Whether in tighter times or not, companies looking to scale have always had be creative in how they attract and retain tech talent while also achieving urgent business goals.
As developer experience, platform engineering and productivity have emerged as priorities for organizations of all sizes, one startup is focusing on the companies that don’t have time or budget for a DevEx researcher — those that might not have time to read the latest research and don’t see DORA metrics fitting their needs.
Quotient, founded in 2022, builds tools to make engineering teams more productive, using a mix of systems data and three-minute monthly developer surveys. It leverages AI to surface priority areas for improvement, which it pairs with research-backed recommended actions. The goal is to help users learn from the best engineering cultures.
The New Stack sat down for an exclusive interview with Lizzie Matusov, co-founder and CEO of Quotient, to talk about research-driven engineering leadership and the psychology of effective engineering teams — and, of course, how to measure it all.
Developer Productivity Drivers Wanted Now
“In a market like this, companies are focusing on how they can deliver more revenue with either the same or sometimes even less resources than they had before,” Matusov said. “So they turn to developer productivity as a way to do that.”
While touting the contributions of companies like Spotify, Microsoft and Google to current developer productivity research, she said, “what we found is that when you move into the tier of companies who don’t have the budget to have a million-dollar spun-up [research and development] arm around productivity, they’re just applying tools in the space to make it work for them.”
For those organizations, she added, “there’s this real need to get a clear, comprehensive view of productivity and also empower engineering teams to take the right action.”

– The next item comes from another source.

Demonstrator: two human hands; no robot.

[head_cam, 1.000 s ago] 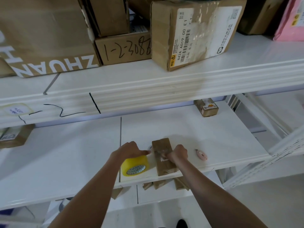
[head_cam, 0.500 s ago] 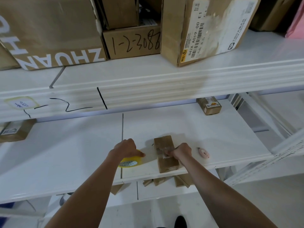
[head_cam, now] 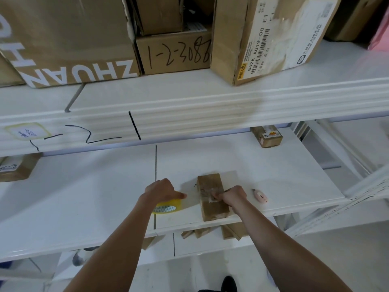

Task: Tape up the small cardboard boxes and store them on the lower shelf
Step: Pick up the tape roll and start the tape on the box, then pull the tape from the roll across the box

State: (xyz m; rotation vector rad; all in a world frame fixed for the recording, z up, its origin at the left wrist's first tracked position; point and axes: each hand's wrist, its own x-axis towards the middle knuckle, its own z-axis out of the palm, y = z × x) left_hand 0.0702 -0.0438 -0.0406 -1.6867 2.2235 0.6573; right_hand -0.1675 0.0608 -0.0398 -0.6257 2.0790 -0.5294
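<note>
A small brown cardboard box lies lengthwise near the front edge of the white middle shelf. My right hand rests on the box's right side, fingers pinched on clear tape across its top. Left of the box, my left hand grips a yellow tape roll that sits on the shelf, thumb pointing toward the box. Several small cardboard boxes show on the lower shelf just under the front edge.
A pink box cutter lies right of my right hand. Small boxes sit at the back right and far left of the middle shelf. Large cartons fill the upper shelf. A white rack frame stands at right.
The left hand has lowered the tape roll flat onto the shelf and drawn it slightly away from the box. The right hand keeps pressing the tape on the box top.
</note>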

Quotient has found its niche with smaller engineering organizations, where the engineering management layers are just being established. Though developer productivity matters to their companies, they are racing to market and don’t usually have the budget for a full-fledged productivity engineering team to write and analyze data from exhaustive quarterly surveys.

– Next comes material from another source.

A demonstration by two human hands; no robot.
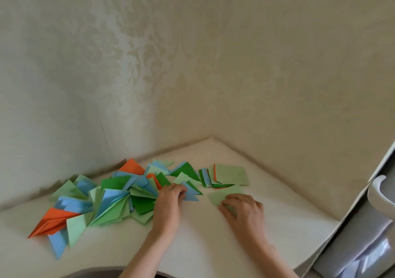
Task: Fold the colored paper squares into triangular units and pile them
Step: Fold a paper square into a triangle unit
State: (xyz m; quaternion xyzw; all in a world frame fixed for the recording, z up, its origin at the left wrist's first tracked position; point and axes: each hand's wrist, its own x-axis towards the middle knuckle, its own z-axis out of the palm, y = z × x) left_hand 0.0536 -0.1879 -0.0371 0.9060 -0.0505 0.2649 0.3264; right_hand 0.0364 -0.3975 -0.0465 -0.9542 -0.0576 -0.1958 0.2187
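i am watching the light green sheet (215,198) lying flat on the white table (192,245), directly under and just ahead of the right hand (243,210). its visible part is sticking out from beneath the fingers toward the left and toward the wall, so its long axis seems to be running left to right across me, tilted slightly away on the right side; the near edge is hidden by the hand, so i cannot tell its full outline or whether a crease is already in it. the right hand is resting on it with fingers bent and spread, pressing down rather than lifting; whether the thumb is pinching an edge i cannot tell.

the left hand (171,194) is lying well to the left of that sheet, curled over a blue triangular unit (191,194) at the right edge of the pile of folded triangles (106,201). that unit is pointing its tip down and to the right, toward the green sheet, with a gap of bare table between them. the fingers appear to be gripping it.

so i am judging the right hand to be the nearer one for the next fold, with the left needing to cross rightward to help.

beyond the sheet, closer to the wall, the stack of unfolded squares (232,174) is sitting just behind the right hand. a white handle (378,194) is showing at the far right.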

For these startups, engineering and product can make up more than 70% of the company’s budget, Matusov said, so removing bottlenecks can have immense impact.
Making Sense of Productivity Data
It’s not just about measuring developer perspective. It’s about what you do with that information.

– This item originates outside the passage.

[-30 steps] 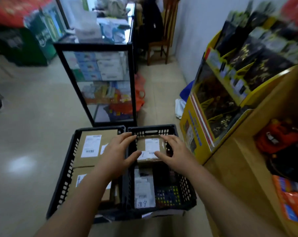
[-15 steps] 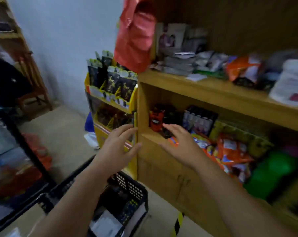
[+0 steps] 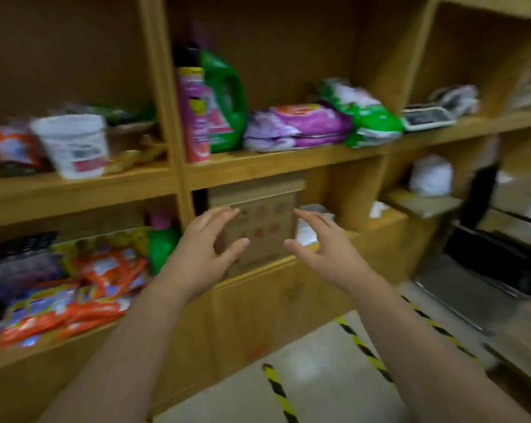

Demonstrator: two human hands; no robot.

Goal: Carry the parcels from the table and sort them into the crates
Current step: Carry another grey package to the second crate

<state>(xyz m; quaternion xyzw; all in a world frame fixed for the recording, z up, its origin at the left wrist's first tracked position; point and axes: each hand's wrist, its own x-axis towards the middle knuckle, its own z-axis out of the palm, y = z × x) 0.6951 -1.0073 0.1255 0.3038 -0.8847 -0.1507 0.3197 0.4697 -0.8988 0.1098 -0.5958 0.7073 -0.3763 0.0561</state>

“Traditionally, developer productivity as a market has been around sharing dashboards and then requiring teams to be the experts on how to analyze and act on data,” Matusov said. Engineering leadership then fixates on a single metric, like velocity, because it’s easier to understand.
“While attractive, focusing on a single metric has been proven overwhelmingly to cause more damage to productivity,” she said. “For example, focusing on velocity without also thinking about developer experience can lead teams to deliver less stable software or wrong customer value, all while increasing burnout. None of those dimensions are covered in a single metric.”
Google will be the first to admit that most engineering teams are doing DORA metrics wrong, when they just focus on the four key measures: deployment frequency, lead time for changes, change failure rate and failed delivery recovery time.
But that happens, Matusov argued, because otherwise collecting and analyzing dozens of metrics across the annual DORA report, SPACE framework, DevEx metrics and more becomes overwhelming.
“Developer productivity is a unique field because you need enough high-quality information to show you what is happening on a team, as well as an actionable digest of how to turn information to action,” she said. “Over the last few years, what we’ve learned with the way that software is changing is that simplicity and analysis are critical to delivering value in software tools.”
This is an area where generative AI can prove useful: It allows us to skim and contextualize information faster than we could without it.
Quotient collects data from developer systems and developer surveys to get a comprehensive view of the team’s productivity. Then, Matusov said, it leverages AI to “take the sea of metrics and turn it into a high signal subset for teams to act on.” The tool then outputs three things:
- A summary of developer perceptions, calling out key movers at the team level.
- A metrics view of the developer experience. Any engineer can see all the results, and Quotient highlights what it recommends as top priorities for each team.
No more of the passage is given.